How do I find the y intercept?
\(\displaystyle
\frac{x^2}{\sqrt{x + 1}}\)

the x is easy I just plug in a 0.

for the y intercept what are the rules...It's like if the exponent is bigger than the bottom exponent then = undefined?? and if its the same you look at the coefficient and if it's smaller exponent/bigger exponent= 0?
 

Jameson

Administrator
Staff member
Jan 26, 2012
4,052
You have it backwards actually. To find the y-intercept you plug in 0 for x and solve. To find the x-intercept you plug in 0 for y and solve.

So you'll get two equations:

(1) \(\displaystyle 0 = \frac{x^2}{\sqrt{x + 1}}\)

(2) \(\displaystyle y=\frac{0^2}{0+1}\)

Which one is which?
 

shamieh

Active member
Sep 13, 2013
539
okay so y = 0..

so how do I find the x... I say x^2 = 0 and then x = 0 ? Oh I think I see now!

- - - Updated - - -

Jameson, since this is relating to the same problem...What about Vertical Asymptote and Horizontal Asymptotes?

for Vertical asymptote I would just set the denominator to zero correct?
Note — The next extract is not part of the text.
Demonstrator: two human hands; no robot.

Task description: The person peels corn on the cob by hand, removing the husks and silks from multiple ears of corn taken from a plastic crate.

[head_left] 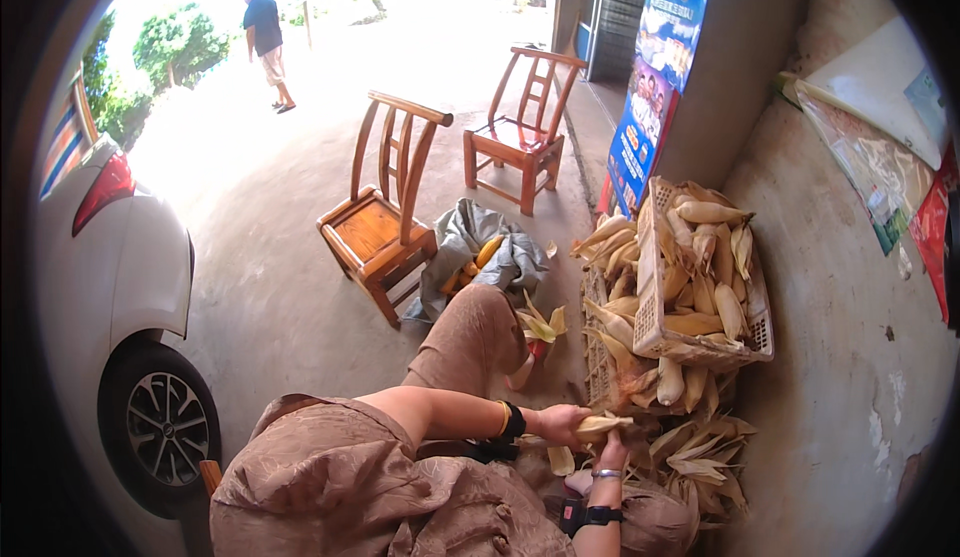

x + 1 = 0 which means x = - 1 for V.A.


then for the horizontal asymptote how do I find it? if the exponent in the numerator is larger than the exponent in the denominator it would mean that it is undefined therefore being no Horizontal Asymptote? Am I Correct in saying this?
 

Jameson

Administrator
Staff member
Jan 26, 2012
4,052
Yep, exactly! When we divide by zero we have a vertical asymptote so we set the denominator equal to 0. The exponent in the numerator is larger than the one in the denominator so we conclude that it doesn't stabilize to some horizontal value. (Yes).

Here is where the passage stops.